Alzheimer’s disease begins with a sticky protein called beta-amyloid, which builds up into plaques in the brain and sets off a chain of events that lead to brain shrinkage and cognitive decline. The new generation of Alzheimer’s drugs – the first that have been shown to alter the course of the disease – work by marking amyloid for clearance by the brain’s immune cells. Scientists have shown that treating mice with an antibody that blocks the interaction between APOE proteins (white), which are scattered in Alzheimer’s plaques, and the LILRB4 receptor on microglial cells (purple), stimulates them to clear harmful plaques (blue) in the brain.
Immune Cells that Remove Plaque to Counteract Alzheimer’s Disease
Now, researchers at Washington University School of Medicine in St. Louis have found a different and promising way to remove the harmful plaques: they directly mobilize immune cells that eat them up.

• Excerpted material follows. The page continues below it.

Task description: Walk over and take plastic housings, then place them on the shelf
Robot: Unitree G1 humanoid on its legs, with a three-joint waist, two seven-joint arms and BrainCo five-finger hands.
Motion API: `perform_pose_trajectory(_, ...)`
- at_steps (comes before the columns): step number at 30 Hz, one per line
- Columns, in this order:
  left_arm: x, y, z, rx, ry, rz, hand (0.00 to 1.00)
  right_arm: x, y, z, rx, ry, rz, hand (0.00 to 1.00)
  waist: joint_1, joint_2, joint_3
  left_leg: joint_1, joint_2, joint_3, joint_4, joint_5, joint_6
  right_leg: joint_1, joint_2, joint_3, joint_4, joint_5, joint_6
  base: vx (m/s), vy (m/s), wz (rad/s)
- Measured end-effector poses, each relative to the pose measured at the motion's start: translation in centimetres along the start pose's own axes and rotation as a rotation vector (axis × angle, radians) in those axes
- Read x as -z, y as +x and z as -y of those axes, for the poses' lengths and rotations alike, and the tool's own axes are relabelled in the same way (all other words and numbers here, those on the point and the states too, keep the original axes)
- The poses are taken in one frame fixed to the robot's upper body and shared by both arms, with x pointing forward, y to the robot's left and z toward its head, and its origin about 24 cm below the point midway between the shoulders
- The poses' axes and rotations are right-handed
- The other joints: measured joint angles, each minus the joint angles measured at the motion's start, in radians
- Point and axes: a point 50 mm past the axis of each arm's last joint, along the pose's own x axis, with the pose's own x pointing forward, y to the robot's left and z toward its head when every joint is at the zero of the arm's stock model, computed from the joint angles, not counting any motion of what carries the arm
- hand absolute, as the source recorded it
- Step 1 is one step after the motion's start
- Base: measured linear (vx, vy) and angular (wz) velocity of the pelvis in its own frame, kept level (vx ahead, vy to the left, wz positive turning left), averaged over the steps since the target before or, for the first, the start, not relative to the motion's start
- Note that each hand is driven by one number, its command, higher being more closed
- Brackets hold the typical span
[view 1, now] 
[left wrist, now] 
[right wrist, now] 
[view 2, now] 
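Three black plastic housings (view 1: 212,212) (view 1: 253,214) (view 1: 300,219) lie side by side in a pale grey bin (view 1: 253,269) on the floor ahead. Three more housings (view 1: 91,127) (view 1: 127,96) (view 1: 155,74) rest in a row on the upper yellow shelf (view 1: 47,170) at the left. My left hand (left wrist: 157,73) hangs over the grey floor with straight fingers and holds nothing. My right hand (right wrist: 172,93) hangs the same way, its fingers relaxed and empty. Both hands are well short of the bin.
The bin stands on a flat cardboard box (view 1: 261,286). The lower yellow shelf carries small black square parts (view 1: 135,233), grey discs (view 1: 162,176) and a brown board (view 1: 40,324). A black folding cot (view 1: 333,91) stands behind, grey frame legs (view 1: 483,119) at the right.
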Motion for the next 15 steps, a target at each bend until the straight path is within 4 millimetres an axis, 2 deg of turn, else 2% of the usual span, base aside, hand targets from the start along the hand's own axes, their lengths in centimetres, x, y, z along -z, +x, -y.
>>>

In a study published in the journal Science Translational Medicine, the researchers showed that activating immune cells called microglia with an antibody reduced amyloid plaques in the brain and alleviated behavioral abnormalities in mice with Alzheimer’s-like disease.

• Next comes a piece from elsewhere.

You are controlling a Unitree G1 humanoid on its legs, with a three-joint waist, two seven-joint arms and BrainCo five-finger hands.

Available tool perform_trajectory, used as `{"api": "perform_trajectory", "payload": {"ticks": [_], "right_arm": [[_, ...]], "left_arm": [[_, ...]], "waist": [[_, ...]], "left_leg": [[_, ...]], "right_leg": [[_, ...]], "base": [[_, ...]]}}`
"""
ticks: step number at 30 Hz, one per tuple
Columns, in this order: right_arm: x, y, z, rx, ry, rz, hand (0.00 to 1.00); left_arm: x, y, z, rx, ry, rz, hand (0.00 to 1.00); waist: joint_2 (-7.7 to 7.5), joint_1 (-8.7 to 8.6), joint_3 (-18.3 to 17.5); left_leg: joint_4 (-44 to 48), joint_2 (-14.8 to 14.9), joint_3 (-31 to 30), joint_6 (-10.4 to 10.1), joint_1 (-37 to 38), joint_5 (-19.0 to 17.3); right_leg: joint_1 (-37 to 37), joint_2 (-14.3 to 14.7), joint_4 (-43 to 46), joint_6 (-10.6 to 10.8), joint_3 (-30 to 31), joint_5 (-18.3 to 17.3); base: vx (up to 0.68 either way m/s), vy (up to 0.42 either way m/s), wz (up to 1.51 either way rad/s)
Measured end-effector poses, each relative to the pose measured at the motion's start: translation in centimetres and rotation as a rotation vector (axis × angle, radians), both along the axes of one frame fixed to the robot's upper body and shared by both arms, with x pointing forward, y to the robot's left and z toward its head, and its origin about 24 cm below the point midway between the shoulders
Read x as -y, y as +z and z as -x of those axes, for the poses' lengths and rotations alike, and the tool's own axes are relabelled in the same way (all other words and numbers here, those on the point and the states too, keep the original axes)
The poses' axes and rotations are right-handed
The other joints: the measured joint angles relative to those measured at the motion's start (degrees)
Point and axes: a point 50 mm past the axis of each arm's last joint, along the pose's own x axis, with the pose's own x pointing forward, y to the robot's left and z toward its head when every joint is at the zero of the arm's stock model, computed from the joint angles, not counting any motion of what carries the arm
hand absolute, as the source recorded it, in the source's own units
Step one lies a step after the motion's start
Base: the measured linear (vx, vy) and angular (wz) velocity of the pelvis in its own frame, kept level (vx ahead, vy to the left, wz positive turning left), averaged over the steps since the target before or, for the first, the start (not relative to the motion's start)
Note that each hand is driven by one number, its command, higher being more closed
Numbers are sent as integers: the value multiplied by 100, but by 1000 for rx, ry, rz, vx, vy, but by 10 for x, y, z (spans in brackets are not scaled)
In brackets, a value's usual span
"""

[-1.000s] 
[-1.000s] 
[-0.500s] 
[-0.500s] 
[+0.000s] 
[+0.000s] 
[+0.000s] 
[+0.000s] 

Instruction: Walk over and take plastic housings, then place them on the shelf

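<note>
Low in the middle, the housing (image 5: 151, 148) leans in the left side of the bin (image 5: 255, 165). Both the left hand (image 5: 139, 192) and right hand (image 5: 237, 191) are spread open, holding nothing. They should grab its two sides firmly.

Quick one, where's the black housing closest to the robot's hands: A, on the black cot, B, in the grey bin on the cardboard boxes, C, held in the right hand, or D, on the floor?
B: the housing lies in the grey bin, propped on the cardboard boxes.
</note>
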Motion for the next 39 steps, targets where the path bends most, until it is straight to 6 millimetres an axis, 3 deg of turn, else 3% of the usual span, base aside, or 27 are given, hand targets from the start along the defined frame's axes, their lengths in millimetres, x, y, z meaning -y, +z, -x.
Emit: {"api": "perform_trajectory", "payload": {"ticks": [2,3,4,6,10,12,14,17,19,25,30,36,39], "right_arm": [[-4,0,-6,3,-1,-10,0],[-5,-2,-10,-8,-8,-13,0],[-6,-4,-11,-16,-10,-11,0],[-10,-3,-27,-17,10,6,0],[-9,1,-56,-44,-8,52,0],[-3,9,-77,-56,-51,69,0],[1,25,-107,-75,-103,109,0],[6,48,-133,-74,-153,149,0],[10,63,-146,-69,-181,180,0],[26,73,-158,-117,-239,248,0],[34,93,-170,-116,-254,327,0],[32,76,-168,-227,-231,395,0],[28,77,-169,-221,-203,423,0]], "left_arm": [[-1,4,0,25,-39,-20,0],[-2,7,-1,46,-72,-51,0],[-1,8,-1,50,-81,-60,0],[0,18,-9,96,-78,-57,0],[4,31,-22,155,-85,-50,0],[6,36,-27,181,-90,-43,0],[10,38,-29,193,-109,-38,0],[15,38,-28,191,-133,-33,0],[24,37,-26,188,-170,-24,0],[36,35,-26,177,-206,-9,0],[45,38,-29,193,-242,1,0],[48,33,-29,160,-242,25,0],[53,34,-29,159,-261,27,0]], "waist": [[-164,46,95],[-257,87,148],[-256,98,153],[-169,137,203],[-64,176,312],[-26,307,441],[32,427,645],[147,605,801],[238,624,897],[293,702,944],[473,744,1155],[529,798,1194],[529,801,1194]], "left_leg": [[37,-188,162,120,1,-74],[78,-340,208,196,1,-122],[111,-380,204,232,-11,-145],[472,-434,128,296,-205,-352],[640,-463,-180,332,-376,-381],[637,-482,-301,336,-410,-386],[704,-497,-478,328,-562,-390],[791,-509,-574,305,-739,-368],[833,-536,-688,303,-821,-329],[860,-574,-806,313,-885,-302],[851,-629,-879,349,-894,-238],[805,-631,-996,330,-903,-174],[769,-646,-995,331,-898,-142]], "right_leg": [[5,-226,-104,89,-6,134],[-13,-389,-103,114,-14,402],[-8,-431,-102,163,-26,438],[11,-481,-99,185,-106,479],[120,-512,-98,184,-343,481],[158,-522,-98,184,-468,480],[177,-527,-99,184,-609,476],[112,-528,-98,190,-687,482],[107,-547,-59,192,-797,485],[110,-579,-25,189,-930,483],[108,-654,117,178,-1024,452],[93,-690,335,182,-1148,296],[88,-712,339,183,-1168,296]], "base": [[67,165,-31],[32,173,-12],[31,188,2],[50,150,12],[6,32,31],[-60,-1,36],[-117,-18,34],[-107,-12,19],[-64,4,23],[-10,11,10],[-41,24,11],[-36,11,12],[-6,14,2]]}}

The approach could have implications beyond Alzheimer’s disease. Toxic clumps of brain proteins are hallmarks of many neurodegenerative diseases, including Parkinson’s disease, amyotrophic lateral sclerosis (ALS) and Huntington’s disease. Encouraged by the study results, researchers are exploring other potential immunotherapies – drugs that use the immune system – to remove junk proteins from the brain that are thought to promote other diseases.
By generally activating microglia, the antibody can remove beta-amyloid plaques in mice, according to the study’s lead author, Dr. Marco Colonna, professor of pathology at Robert Rock Belliveau University, and it could potentially clear other harmful proteins in additional neurodegenerative diseases, including Parkinson’s disease.

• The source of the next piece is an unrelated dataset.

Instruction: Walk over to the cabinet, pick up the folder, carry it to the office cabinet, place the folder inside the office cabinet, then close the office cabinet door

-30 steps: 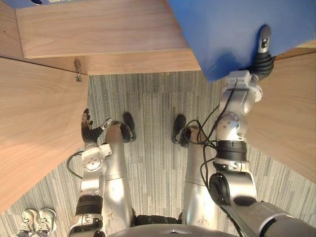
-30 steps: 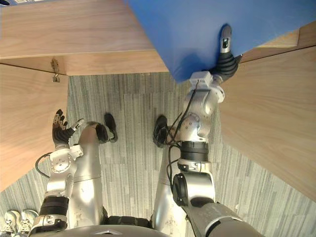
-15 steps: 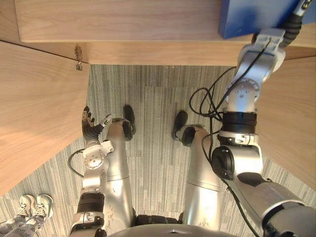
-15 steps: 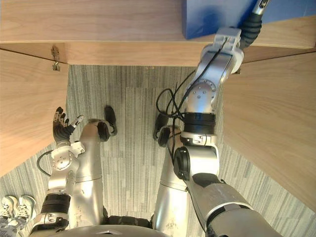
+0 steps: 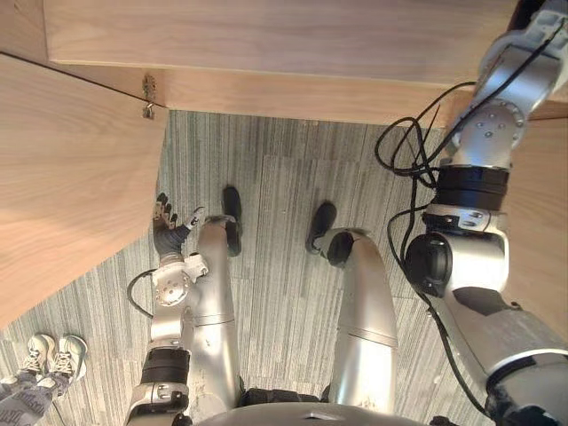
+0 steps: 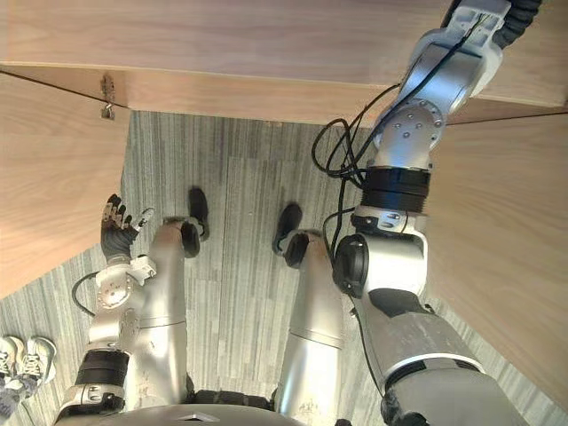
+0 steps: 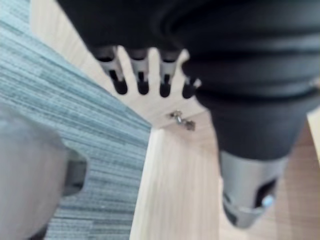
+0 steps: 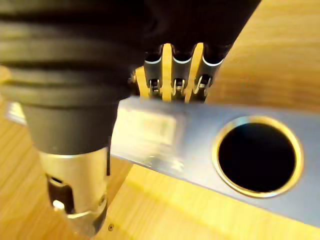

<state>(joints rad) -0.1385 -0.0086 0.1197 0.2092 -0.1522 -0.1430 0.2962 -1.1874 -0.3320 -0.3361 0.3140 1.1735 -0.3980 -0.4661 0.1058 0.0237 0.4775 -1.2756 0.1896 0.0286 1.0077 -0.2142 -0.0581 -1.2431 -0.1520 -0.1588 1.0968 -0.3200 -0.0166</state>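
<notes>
The folder (image 8: 200,145) lies in the wooden office cabinet (image 5: 266,44), its grey-blue spine with a label and a metal-ringed round hole facing my right wrist view. My right hand (image 8: 172,75) is at the spine's upper edge with straight fingers, their tips dipping behind it, and its thumb (image 8: 75,200) hangs off the folder. My right arm (image 5: 484,142) stretches up into the cabinet at the upper right of the eye views. My left hand (image 5: 164,229) hangs open and empty by my left side, beside the left cabinet door.
The cabinet's left door (image 5: 62,177) stands swung out on my left, with a metal hinge (image 5: 148,93) at its top corner. The right door (image 6: 506,231) stands out on my right. Grey striped carpet lies between them. A person's shoes (image 5: 49,355) stand at the lower left.
My right arm has carried the blue folder forward and up into the cabinet, past the eye views' top edge. The left hand has stayed where it was.
</notes>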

Removal of Plaques in Mice Also Reduces Risk Propensity
Microglia surround the plaques and form a barrier that controls the spread of the harmful protein. They can also engulf and destroy the plaque proteins, but in Alzheimer’s disease they do not normally do so. The reason for their passivity may lie in a protein called APOE, which is a component of amyloid plaques. The APOE proteins in the plaques bind to a receptor – LILRB4 – on the microglia surrounding the plaques and inactivate them.
For reasons still unknown, the researchers found that in mice and humans with Alzheimer’s disease, the microglia surrounding the plaques produce and position LILRB4 on their cell surface, which inhibits their ability to control harmful plaque formation after binding to APOE. The other first author, Jinchao Hou, PhD, now a faculty member at Children’s Hospital of Zhejiang University School of Medicine in Zhejiang Province, China, treated mice with amyloid beta plaques in the brain with a home-made antibody that blocked the binding of APOE to LILRB4. After collaborating with Dr. Yongjian Liu, professor of radiology at the University of Washington’s Mallinckrodt Institute of Radiology, to confirm that the antibody reached the brain, the researchers found that activated microglia were able to engulf and remove the amyloid beta plaques.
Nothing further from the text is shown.